The mitochondrial permeability transition pore (mPTP) seems to be a critical final common path to cell injury and death in multiple disease states. Discovered in the 1970’s by Hunter and Haworth, the critical trigger for pore opening is an excess of calcium in the mitochondrial matrix, while oxidative or nitrosative stress lower the threshold for calcium induced pore opening. Once the large conductance pore in the inner mitochondrial membrane has opened, the membrane potential will collapse causing depletion of ATP, mitochondria swell and – if the whole population of mitochondria in a cell undergo permeability transition –cell death. Critically, pore opening can be limited pharmacologically, making the pore a potential therapeutic target for multiple diseases (for a recent review, see (1)).  

I will talk about a disease in which a pathophysiological cascade seems to involve opening of the mPTP probably in a subset of mitochondria with more complex but critical consequences.  Vici syndrome is an apparently rare devastating early onset multisystem disorder caused by mutations of a protein known as EPG5, which plays a key role in autophagy, mediating fusion specificity of the autophagosome and lysosome. Almost every system is involved in Vici syndrome but in addition to multiple developmental defects, neurological and neuromuscular features are most prominent.  Affected children suffer from a progressive neurodegeneration that, in combination with severe cardiorespiratory involvement, is usually fatal by the age of 10 at the severe end of the disease spectrum. 

In fibroblasts from children with EPG5 mutations, mitophagy is significantly impaired². We have found that, as a consequence, mitochondria are profoundly dysfunctional, with impaired respiration and reduced mitochondrial membrane potential. In exploring the impact of a calcium signal on mitochondrial function in these cells, we were surprised to find that mitochondrial calcium uptake was paradoxically significantly increased.  This was attributable to downregulation of MICU1, the Ca²⁺ dependent gatekeeper of mitochondrial calcium uptake.
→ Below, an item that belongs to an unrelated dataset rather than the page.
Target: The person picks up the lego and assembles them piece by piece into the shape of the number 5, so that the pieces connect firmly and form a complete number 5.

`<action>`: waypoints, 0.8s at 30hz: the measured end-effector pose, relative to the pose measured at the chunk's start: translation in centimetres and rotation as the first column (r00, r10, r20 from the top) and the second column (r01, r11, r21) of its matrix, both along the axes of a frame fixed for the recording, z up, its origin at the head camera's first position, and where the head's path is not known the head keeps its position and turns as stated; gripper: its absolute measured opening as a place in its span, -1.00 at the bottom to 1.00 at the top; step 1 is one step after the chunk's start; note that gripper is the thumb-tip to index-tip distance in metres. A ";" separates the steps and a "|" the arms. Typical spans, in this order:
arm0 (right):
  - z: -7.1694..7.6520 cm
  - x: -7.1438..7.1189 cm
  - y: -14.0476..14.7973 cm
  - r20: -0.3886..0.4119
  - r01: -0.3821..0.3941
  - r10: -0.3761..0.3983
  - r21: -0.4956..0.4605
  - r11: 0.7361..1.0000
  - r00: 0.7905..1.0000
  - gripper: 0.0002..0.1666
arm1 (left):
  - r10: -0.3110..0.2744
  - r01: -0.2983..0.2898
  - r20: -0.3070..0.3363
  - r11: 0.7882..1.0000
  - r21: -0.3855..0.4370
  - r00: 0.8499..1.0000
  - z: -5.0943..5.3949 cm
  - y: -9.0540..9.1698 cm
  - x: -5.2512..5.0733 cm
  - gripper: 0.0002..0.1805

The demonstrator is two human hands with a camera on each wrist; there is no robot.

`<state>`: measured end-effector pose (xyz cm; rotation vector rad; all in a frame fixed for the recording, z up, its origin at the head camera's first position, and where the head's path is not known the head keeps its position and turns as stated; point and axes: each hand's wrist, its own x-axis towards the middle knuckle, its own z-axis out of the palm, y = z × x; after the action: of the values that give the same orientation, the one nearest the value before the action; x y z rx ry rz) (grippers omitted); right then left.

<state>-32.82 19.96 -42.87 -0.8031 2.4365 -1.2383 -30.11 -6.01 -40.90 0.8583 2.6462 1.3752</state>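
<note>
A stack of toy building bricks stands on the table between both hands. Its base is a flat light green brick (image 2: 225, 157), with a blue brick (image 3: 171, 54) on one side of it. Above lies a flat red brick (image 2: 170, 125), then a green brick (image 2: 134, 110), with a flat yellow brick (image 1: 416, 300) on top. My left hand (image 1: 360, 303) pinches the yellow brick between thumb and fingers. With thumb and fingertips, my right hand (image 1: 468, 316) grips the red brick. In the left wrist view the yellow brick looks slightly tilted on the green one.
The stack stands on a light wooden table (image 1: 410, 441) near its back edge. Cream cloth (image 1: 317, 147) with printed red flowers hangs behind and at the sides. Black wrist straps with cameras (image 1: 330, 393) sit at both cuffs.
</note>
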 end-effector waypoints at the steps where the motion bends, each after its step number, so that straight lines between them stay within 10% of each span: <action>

As a consequence, mitochondria from these cells show an increased vulnerability to mPTP opening in response to normally innocuous calcium signals. This is followed by release of mtDNA into the cytosol which activates the cGAS/STING pathway, initiating the innate inflammatory response. It seems probable that this response plays a significant role in shaping the disease presentation and progression, especially in relation to the neurodegenerative disorder. These data point to multiple steps at which therapeutic intervention might prove beneficial – pharmacological stimulation of mitophagy, reducing mitochondrial calcium overload, inhibition of the mPTP or inhibition of the cGAS/STING pathway.